**The task:** Only these lines of the data below are wanted: the one with "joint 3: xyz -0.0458", the one with "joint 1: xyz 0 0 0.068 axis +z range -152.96", and any lines between them, each repeated exactly.

[[ Supplied information open ]]

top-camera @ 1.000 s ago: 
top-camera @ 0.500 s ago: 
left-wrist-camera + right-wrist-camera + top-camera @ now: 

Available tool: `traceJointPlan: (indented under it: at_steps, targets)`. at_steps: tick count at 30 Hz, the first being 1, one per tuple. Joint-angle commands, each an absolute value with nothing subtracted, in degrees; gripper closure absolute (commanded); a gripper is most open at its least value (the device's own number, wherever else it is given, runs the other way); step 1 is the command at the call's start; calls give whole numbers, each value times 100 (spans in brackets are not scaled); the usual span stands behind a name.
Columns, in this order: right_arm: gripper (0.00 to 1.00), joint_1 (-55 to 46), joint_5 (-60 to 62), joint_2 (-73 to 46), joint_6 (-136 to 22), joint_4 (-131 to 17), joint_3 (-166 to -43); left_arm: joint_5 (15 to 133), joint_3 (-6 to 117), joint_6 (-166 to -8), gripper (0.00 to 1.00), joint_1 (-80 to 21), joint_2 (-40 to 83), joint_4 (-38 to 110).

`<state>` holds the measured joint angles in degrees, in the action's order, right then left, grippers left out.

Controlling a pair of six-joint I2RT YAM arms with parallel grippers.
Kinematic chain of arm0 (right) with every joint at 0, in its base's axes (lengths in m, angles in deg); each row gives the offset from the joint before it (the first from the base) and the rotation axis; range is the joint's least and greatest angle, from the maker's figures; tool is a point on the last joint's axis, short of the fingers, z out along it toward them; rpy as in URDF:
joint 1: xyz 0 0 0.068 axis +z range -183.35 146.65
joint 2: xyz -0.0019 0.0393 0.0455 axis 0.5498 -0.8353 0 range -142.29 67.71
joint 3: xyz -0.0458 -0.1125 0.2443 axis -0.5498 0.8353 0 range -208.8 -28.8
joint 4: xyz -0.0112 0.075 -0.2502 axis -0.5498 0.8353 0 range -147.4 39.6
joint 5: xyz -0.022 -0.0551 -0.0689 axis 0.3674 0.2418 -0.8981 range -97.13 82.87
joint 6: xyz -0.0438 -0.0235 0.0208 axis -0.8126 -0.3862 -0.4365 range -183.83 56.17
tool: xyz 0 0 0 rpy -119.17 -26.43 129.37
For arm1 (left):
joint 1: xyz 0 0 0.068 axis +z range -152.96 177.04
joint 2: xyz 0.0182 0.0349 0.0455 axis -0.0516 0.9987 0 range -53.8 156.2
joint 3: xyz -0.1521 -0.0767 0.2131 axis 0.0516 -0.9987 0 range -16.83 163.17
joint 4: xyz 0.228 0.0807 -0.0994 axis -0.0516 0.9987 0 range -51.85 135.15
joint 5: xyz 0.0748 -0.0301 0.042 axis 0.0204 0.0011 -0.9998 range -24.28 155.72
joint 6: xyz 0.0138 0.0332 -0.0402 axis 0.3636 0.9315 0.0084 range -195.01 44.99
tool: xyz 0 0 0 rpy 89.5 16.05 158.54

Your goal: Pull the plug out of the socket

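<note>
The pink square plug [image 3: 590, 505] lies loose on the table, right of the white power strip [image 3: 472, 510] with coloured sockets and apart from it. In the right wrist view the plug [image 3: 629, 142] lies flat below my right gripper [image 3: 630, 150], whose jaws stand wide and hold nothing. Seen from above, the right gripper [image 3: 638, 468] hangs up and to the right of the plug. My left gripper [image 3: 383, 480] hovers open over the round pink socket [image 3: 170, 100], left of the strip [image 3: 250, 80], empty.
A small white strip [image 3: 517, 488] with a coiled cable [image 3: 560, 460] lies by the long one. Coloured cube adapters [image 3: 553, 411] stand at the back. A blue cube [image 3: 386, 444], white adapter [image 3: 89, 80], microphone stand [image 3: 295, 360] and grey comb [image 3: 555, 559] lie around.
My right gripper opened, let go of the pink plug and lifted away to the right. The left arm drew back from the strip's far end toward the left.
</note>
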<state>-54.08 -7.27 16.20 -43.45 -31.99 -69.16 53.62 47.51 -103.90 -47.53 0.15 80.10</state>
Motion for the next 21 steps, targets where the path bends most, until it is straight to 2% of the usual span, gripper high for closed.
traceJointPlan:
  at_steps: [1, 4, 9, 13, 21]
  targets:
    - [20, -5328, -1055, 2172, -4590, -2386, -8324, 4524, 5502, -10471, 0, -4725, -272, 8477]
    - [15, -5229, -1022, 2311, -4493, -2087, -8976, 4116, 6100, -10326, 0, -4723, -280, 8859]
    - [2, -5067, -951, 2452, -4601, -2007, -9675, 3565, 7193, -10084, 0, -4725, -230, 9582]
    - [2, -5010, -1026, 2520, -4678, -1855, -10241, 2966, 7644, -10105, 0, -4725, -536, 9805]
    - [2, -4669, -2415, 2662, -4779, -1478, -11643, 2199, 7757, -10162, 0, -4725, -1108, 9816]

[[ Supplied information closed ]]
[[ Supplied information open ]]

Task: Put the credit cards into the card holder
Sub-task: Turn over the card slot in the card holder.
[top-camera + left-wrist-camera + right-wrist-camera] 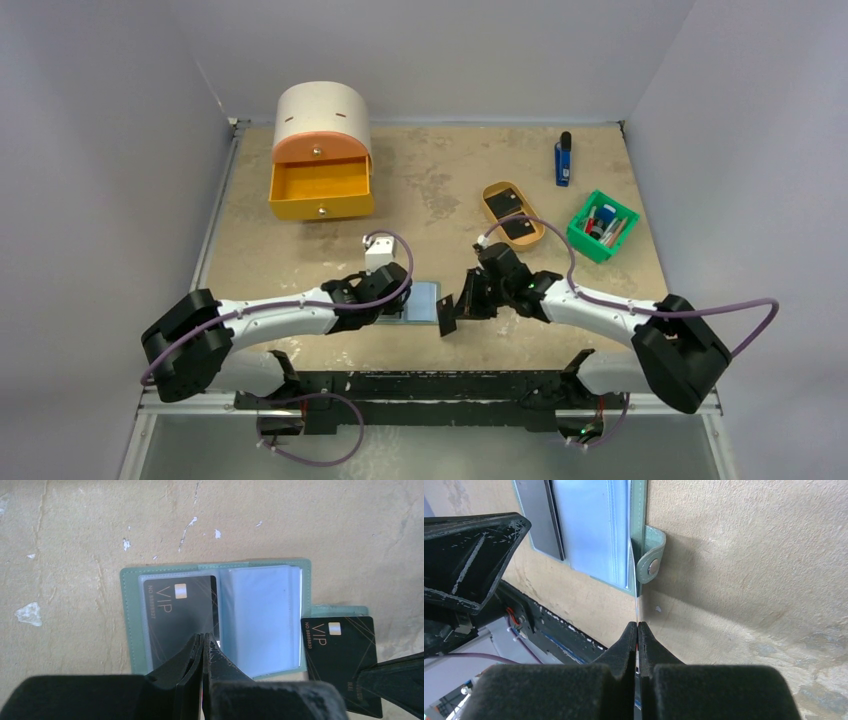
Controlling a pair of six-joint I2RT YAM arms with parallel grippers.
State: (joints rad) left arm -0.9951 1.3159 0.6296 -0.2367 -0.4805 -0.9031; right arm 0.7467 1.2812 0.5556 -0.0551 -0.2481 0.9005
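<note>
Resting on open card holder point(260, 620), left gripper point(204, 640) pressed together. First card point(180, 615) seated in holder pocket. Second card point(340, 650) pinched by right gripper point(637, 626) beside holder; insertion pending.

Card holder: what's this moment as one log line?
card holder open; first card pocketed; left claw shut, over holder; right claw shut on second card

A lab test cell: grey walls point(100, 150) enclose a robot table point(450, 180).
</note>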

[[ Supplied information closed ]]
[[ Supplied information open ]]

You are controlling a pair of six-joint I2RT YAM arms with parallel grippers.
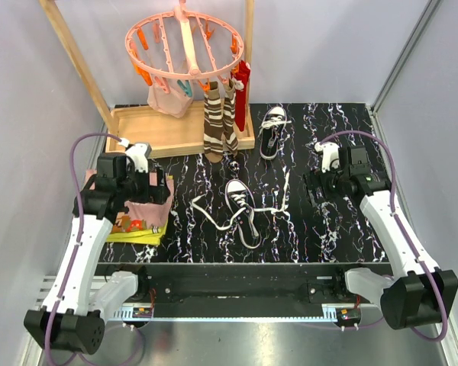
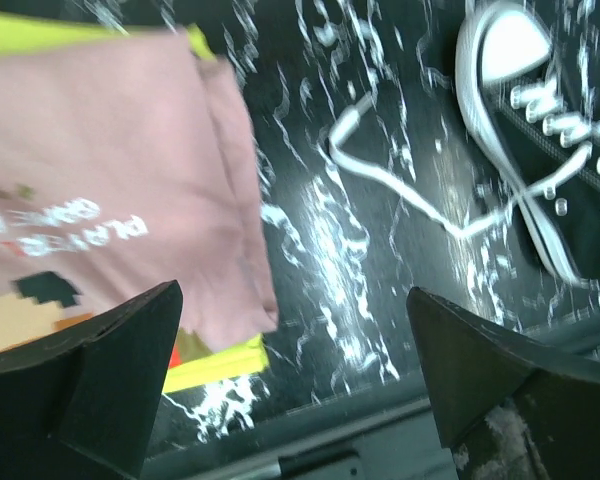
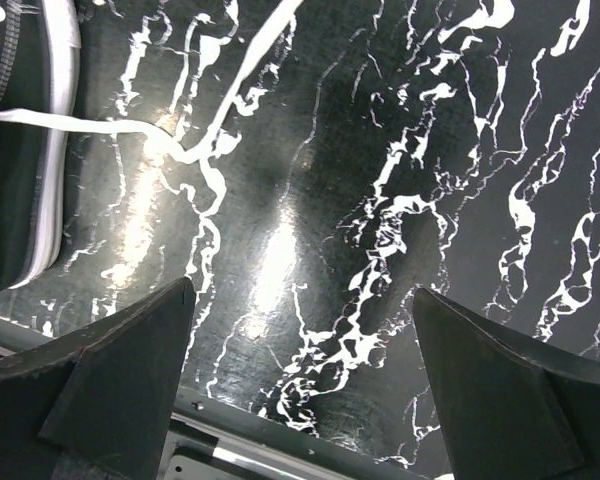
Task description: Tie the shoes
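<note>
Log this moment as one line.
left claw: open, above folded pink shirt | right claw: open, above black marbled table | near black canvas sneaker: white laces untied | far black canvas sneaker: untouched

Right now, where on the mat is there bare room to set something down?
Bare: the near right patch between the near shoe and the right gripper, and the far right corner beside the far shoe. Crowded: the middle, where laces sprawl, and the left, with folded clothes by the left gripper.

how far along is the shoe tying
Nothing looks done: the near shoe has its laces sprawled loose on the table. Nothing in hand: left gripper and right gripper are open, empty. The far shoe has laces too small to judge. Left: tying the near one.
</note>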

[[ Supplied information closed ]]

**Task solution:**
joint 3: xyz -0.0458 -0.1125 0.2443 axis -0.5498 0.8353 0 range -208.8 -28.8
joint 4: xyz -0.0112 0.075 -0.2502 axis -0.5498 0.8353 0 range -147.4 39.6
joint 5: xyz -0.022 -0.0551 -0.0689 axis 0.3674 0.2418 -0.8981 range -97.13 82.87
joint 6: xyz -0.0438 -0.0235 0.0208 axis -0.8126 -0.3862 -0.4365 range -183.83 56.17
tool: xyz 0 0 0 rpy -119.17 -26.43 129.37
For arm1 (left):
joint 1: xyz 0 0 0.068 axis +z range -152.96 177.04

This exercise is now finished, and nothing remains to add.